## Exercise instructions
Every line holding the word "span" should be copied from the material.

## Data provided
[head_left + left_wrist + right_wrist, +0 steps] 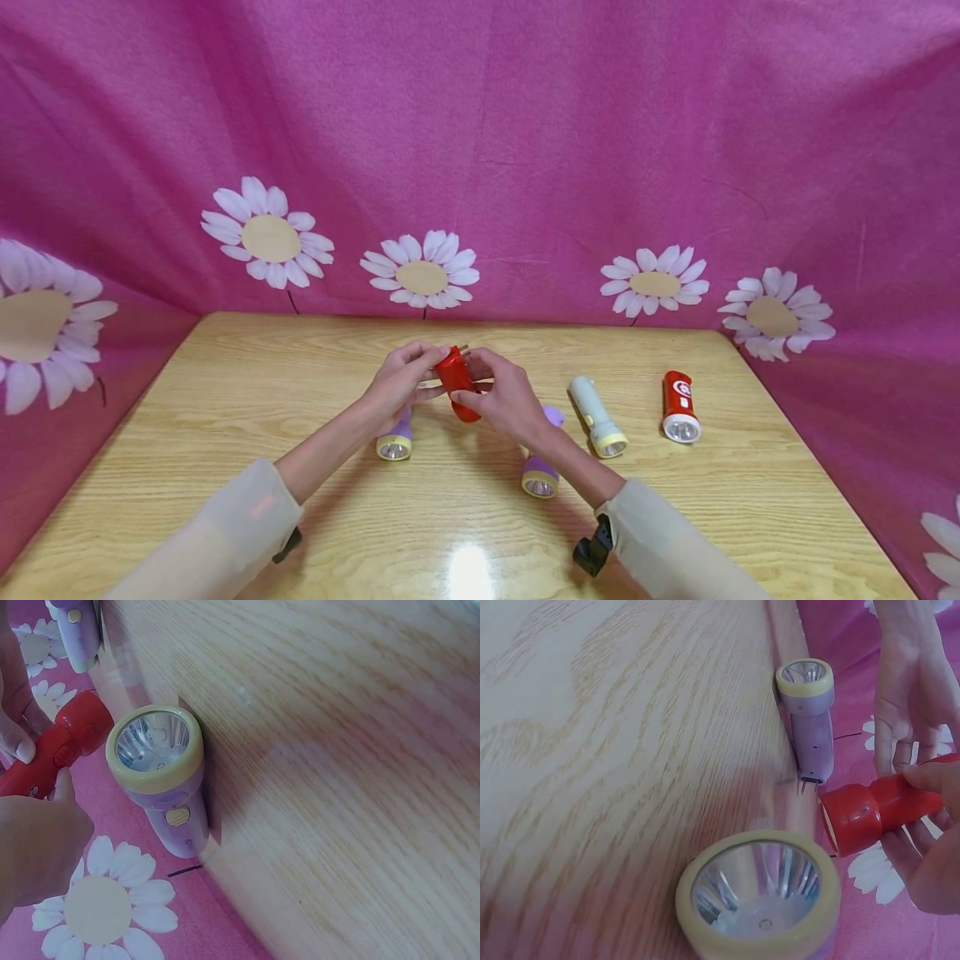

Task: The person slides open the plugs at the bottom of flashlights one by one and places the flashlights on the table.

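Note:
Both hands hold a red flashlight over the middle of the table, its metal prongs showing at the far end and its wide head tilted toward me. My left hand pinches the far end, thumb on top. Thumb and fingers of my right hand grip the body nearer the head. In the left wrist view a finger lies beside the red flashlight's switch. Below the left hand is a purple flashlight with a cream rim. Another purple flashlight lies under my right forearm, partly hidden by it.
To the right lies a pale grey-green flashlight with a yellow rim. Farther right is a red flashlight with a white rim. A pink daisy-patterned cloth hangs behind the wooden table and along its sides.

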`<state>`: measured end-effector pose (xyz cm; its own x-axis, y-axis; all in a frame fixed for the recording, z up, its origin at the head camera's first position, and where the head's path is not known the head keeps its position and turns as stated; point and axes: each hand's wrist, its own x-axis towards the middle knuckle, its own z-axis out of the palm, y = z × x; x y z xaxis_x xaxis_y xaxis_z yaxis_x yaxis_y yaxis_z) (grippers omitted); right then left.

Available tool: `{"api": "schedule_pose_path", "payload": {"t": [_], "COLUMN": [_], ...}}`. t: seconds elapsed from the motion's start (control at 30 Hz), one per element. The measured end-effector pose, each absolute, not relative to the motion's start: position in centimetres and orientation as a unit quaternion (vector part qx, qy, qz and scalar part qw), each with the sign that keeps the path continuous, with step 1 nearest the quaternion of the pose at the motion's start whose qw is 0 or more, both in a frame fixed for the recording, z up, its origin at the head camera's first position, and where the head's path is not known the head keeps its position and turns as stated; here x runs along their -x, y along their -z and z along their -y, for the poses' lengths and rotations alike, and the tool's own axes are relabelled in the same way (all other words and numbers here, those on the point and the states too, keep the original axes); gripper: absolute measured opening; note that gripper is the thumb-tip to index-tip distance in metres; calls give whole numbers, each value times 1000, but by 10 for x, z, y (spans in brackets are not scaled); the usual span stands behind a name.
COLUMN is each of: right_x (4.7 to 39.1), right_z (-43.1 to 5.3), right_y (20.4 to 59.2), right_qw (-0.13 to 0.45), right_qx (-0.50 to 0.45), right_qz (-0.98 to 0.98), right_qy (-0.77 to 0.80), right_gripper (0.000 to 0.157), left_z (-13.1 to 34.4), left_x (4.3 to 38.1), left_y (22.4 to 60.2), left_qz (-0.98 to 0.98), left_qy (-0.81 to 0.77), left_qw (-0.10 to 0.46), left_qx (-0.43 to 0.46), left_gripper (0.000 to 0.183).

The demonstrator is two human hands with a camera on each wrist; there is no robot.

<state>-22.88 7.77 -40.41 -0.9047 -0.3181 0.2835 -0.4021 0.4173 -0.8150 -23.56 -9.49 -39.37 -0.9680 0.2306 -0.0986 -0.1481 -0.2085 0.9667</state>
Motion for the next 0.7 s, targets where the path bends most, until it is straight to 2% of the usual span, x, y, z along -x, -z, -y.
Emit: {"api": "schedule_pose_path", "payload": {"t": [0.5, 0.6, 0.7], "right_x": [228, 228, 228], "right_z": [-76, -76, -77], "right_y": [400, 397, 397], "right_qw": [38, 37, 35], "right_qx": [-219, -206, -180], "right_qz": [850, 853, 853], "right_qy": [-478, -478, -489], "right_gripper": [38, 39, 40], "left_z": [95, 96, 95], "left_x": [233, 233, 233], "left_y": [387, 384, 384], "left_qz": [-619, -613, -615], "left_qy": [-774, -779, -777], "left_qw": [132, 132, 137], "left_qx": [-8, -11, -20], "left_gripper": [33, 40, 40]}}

## Task result
Available tool: `{"api": "schedule_pose_path", "payload": {"t": [_], "COLUMN": [_], ...}}`. t: seconds elapsed from the motion's start (control at 30 Hz), one per element. The measured end-effector pose, each absolute, not relative to the motion's start: position in centimetres and orientation as a unit quaternion (vector part qx, qy, qz and scalar part qw), each with the sign that keeps the path continuous, with step 1 nearest the quaternion of the pose at the motion's start whose qw is 0 or more, both in a frame fixed for the recording, z up, its origin at the head camera's first position, and where the head's path is not known the head keeps its position and turns as stated; here x runs along their -x, y along their -z and z along their -y, for the poses' lengths and rotations alike, and the tool's own axes are relabelled in the same way (all other words and numbers here, those on the point and the states too, keep the original axes); gripper: absolute measured opening; note that gripper is the thumb-tip to index-tip distance in metres; calls give whole numbers, each value times 1000, but by 10 for x, z, y (spans in brackets are not scaled); the usual span stands behind a name.
Motion for the next 0.7 s, targets where the path bends most, until it is straight to 2% of the usual span, x, y, z along -x, -z, -y.

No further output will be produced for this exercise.